* [Activity] Print the listing below verbatim, passing over each picture.

* [Dataset content]
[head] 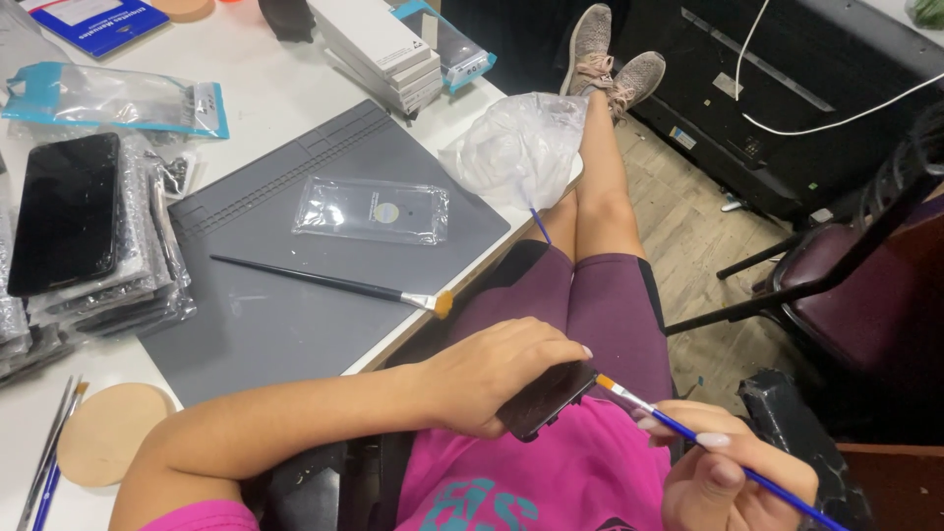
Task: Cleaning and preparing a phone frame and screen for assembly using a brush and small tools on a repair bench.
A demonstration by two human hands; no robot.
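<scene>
- The dark phone [547,397] sits in my lap area, over my pink shirt [551,472], tilted with its upper end toward my knees.
- My left hand [497,379] curls over the phone from the table side, fingers wrapped round its top edge and thumb underneath, so it is clamped firmly in that grip.
- My right hand [733,482] pinches a blue-handled brush [688,433] between thumb and fingertips, the way one holds a pen; the rest of the fingers are folded in.
- The orange bristle tip of that brush touches the phone's upper right corner, just beside my left fingertips.
- My legs, in maroon shorts [600,305], stretch away from me, crossed at the ankles, with grey sneakers [615,59] at the far end.
- To my left is a white table [256,88] with a grey work mat [295,285] on it.
- A second brush, black-handled [329,283], lies across the mat, its orange tip at the mat's near edge.
- A clear packet [372,209] lies flat on the mat, beyond that brush.
- A crumpled clear plastic bag [516,147] sits at the table's corner, overhanging toward my knee.
- A stack of bubble-wrapped black phones [69,221] stands left of the mat.
- A round tan disc [108,433] lies near my left elbow, with more brushes [49,452] just beside it.
- White boxes [379,49] are stacked at the table's far side.
- A dark chair [846,295] stands on the wooden floor to my right.
</scene>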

* [Exercise answer]
[head] 
Task: Cleaning and preparing a phone frame and screen for assembly using a brush and small tools on a repair bench.
A demonstration by two human hands; no robot.
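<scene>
- The dark phone [547,397] sits in my lap area, over my pink shirt [551,472], tilted with its upper end toward my knees.
- My left hand [497,379] curls over the phone from the table side, fingers wrapped round its top edge and thumb underneath, so it is clamped firmly in that grip.
- My right hand [733,482] pinches a blue-handled brush [688,433] between thumb and fingertips, the way one holds a pen; the rest of the fingers are folded in.
- The orange bristle tip of that brush touches the phone's upper right corner, just beside my left fingertips.
- My legs, in maroon shorts [600,305], stretch away from me, crossed at the ankles, with grey sneakers [615,59] at the far end.
- To my left is a white table [256,88] with a grey work mat [295,285] on it.
- A second brush, black-handled [329,283], lies across the mat, its orange tip at the mat's near edge.
- A clear packet [372,209] lies flat on the mat, beyond that brush.
- A crumpled clear plastic bag [516,147] sits at the table's corner, overhanging toward my knee.
- A stack of bubble-wrapped black phones [69,221] stands left of the mat.
- A round tan disc [108,433] lies near my left elbow, with more brushes [49,452] just beside it.
- White boxes [379,49] are stacked at the table's far side.
- A dark chair [846,295] stands on the wooden floor to my right.
</scene>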

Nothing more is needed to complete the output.